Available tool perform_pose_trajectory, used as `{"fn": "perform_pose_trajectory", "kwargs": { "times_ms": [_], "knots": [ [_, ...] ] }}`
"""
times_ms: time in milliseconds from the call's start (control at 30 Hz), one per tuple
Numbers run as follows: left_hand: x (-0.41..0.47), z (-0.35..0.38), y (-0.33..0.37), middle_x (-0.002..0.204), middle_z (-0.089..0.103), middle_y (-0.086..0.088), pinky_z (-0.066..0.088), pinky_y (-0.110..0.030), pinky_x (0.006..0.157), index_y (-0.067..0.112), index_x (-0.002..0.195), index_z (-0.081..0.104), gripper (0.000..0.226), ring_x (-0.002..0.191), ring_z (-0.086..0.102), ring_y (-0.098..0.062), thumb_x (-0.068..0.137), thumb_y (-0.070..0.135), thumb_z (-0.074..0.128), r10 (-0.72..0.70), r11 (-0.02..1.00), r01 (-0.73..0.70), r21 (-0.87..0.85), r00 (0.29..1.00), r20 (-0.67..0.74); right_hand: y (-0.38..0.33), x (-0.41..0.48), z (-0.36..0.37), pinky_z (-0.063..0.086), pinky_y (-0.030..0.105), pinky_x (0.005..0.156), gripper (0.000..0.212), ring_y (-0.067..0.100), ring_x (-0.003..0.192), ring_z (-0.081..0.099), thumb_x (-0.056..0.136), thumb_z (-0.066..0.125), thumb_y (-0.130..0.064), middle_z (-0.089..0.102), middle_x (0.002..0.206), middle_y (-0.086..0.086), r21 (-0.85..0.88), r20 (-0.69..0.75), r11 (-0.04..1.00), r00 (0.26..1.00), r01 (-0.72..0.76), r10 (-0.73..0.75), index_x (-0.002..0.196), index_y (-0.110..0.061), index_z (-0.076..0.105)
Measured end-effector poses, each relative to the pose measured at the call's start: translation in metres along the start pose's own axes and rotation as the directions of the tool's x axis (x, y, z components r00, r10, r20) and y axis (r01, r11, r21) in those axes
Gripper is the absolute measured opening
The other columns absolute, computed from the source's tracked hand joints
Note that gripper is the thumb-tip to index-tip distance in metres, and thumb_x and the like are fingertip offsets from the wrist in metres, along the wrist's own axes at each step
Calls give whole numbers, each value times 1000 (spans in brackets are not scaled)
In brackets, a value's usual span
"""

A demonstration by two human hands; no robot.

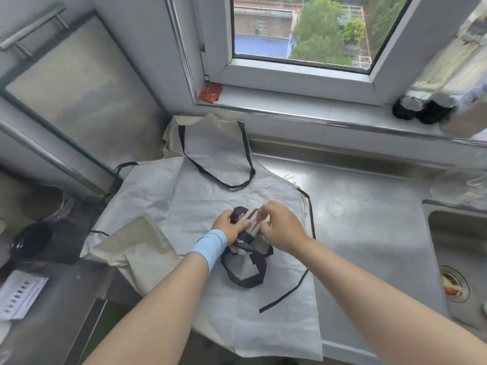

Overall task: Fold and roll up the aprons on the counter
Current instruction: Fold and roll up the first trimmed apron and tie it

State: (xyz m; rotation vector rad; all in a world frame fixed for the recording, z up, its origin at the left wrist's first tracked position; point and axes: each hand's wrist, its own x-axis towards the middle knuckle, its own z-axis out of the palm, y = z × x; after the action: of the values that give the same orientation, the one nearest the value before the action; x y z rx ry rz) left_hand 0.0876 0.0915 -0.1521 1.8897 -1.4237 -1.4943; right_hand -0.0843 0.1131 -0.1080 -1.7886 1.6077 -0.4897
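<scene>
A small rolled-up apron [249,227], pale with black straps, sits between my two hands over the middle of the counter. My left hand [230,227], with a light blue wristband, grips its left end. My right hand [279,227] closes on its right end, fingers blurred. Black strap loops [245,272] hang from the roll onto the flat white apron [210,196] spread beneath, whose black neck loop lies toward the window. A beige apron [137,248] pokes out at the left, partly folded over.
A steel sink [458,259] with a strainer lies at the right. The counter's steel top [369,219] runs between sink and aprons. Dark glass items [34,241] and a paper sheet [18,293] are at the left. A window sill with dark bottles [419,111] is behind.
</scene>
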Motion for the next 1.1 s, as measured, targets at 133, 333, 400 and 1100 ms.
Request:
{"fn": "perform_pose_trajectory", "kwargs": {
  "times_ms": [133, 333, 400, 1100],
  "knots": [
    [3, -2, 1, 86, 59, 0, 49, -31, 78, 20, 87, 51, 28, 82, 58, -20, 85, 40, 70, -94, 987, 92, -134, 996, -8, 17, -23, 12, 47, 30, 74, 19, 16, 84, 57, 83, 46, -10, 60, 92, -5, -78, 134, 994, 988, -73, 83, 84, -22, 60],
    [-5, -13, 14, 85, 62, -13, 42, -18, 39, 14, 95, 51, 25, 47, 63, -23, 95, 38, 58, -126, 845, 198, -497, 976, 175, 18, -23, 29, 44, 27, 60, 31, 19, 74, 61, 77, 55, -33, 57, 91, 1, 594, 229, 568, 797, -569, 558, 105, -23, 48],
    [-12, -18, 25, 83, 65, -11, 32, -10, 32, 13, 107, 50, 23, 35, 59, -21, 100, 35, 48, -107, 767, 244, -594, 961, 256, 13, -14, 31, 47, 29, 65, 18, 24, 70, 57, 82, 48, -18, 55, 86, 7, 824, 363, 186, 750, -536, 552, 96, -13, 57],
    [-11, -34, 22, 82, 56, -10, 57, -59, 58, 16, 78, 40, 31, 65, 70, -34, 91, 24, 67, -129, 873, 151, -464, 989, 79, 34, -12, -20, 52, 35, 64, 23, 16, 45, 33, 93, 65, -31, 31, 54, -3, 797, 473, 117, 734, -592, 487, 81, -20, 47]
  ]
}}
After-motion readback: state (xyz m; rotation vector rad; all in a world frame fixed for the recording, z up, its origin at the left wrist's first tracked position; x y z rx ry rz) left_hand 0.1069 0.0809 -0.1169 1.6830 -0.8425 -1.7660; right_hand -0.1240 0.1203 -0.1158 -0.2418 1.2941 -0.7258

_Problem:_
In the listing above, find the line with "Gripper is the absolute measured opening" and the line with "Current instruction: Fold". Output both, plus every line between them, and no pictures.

_Response:_
Gripper is the absolute measured opening
The other columns absolute, computed from the source's tracked hand joints
Note that gripper is the thumb-tip to index-tip distance in metres, and thumb_x and the like are fingertip offsets from the wrist in metres, along the wrist's own axes at each step
Calls give whole numbers, each value times 1000 (spans in brackets are not scaled)
In brackets, a value's usual span
"""

A demonstration by two human hands; no robot.


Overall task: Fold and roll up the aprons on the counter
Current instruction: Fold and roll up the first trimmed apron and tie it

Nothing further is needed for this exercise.